## Exercise brief
Examine the entries below, count the lines holding the string "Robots", and respond with the number only.

## The records
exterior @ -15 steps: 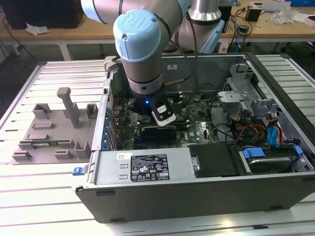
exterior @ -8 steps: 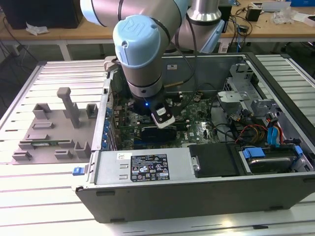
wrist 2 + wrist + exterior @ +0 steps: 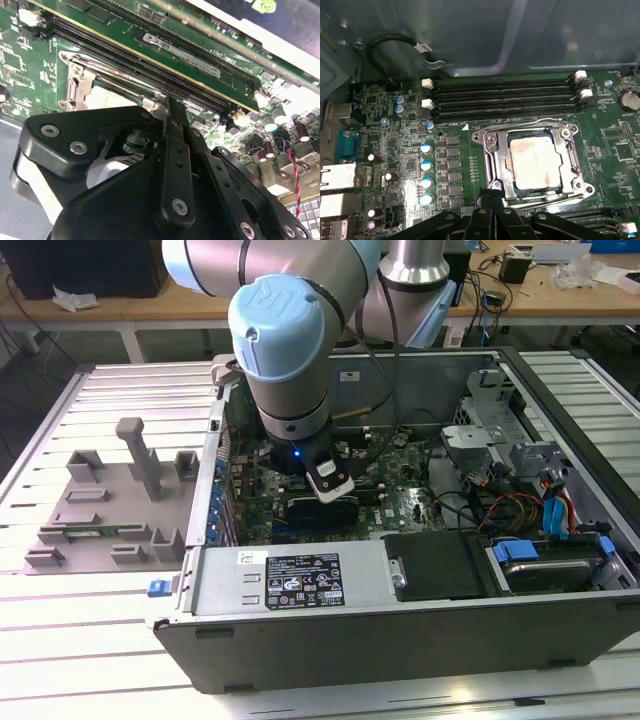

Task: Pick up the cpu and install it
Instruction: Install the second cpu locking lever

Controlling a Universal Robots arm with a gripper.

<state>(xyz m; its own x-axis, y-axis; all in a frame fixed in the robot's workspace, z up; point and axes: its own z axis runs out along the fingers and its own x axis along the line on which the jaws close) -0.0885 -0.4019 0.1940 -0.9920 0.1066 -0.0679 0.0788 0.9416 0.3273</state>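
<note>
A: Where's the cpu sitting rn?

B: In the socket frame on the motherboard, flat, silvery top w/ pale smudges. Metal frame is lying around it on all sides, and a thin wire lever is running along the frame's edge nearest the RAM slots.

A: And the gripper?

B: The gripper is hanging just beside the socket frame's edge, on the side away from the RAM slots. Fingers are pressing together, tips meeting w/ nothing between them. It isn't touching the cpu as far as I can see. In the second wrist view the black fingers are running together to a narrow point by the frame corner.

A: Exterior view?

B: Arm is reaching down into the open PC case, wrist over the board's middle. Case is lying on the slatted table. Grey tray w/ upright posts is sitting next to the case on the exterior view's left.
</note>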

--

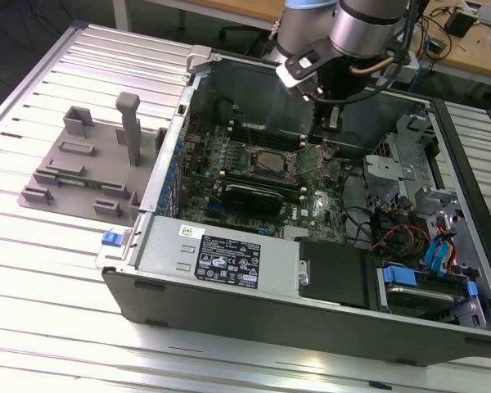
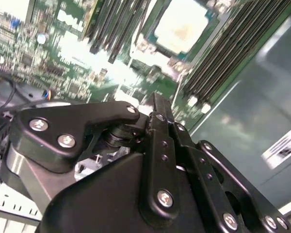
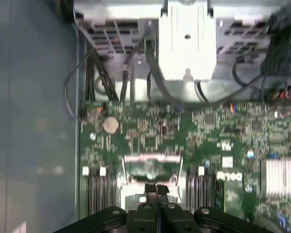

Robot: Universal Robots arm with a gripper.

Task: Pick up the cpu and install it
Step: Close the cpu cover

## Output below
2